The gates of Solara closed behind them with the grinding weight of centuries.
Stone kissed stone, a sound older than kingdoms, older even than memory. Rael did not turn back. To do so would be to invite grief, and grief was a luxury for those who still had homes. He had none. Solara’s towers of glass and flame would endure without him — or shatter because of him.
Beside him, Sira adjusted the folds of her emerald cloak, her gaze fixed not behind but ahead, toward horizons stitched with stormlight. Her staff glimmered faintly, veins of living wood twining about crystal. Lakvenor, less graceful, shifted the twin-bladed staff across his back, muttering curses at the silence.
“Feels wrong,” Lakvenor said at last. “Walking away. Like we should be storming the throne room, not wandering off into the clouds.”

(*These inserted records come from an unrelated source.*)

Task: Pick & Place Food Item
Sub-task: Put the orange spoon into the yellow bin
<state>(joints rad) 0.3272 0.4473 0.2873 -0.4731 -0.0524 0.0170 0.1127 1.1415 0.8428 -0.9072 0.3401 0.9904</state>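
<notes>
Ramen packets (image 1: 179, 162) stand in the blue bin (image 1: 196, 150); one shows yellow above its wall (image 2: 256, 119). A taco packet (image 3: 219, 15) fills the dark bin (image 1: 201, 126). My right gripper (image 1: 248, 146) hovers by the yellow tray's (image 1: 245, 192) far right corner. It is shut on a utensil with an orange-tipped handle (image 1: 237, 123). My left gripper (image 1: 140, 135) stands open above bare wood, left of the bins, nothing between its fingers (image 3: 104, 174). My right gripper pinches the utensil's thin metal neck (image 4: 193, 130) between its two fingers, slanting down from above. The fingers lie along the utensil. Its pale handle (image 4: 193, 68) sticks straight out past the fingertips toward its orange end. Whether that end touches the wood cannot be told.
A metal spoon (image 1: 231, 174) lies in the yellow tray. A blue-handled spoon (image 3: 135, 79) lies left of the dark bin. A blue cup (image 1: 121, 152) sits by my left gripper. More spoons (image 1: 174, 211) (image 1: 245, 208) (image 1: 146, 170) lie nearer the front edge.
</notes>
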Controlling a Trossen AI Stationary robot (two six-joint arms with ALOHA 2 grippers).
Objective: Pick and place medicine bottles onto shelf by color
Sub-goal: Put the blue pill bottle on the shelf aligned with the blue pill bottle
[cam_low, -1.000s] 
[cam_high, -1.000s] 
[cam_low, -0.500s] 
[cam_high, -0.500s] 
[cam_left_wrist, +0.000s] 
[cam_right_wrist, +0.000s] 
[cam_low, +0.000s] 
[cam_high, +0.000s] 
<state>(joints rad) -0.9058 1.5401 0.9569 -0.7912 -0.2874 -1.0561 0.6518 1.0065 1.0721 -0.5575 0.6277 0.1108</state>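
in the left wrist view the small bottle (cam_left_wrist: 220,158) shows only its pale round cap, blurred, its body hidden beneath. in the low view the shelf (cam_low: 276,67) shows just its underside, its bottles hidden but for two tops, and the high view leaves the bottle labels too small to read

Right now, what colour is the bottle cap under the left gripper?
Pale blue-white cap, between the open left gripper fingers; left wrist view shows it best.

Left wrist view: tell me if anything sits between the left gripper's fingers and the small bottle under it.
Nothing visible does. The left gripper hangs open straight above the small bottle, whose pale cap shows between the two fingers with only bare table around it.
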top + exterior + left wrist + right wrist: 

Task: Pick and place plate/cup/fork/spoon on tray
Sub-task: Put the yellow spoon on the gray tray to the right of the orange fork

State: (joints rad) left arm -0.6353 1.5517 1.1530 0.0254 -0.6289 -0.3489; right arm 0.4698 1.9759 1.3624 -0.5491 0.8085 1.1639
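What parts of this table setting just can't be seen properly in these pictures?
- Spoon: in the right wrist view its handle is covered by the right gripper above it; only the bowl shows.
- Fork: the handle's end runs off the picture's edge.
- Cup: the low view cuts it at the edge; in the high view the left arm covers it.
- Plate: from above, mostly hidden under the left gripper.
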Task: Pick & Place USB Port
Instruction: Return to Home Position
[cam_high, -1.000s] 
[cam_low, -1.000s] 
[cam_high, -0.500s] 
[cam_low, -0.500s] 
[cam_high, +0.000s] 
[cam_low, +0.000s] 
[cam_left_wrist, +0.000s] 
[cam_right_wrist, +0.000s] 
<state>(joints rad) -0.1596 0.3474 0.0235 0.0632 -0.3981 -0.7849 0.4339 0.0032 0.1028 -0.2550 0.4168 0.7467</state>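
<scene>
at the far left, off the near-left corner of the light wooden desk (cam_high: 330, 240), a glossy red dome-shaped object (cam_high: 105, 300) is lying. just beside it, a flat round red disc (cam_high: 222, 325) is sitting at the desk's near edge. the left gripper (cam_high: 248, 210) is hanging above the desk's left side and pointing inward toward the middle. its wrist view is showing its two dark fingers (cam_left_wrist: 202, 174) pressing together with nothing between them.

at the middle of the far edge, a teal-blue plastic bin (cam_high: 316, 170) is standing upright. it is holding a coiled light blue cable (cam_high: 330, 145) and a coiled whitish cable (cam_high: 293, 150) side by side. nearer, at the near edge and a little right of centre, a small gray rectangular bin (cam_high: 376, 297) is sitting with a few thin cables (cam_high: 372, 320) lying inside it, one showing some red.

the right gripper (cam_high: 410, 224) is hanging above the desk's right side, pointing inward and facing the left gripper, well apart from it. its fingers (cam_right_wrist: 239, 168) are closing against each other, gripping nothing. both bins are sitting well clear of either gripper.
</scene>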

“It is not running away,” Rael replied, his voice low, controlled. “It is choosing where the first blow of fate will fall.”
Lakvenor scowled. “You always make retreat sound like wisdom.”
“And you always make wisdom sound like cowardice.”
Sira cut between them with the patience of earth. “Perhaps it is both. Retreat to survive, wisdom to endure. Either way, exile is no gentle path. The realms beyond Solara are not kind.”
Rael gave the faintest nod. “Which is why we must learn them as they once were — not as rumor claims them to be.”
Ahead stretched the Skyward Road.
The Causeway of Ages
The causeway did not belong to mortals.
A span of stone and crystal, it arched across endless air, linking Solara’s bright lands to a distant, shimmering forest continent. Crystalline pylons rose from the edges like ribs of some ancient beast, etched in runes that flickered with weary light. The abyss below was cloud-choked, but gaps revealed flashes of rivers and mountains, entire continents adrift like ships in a cosmic sea.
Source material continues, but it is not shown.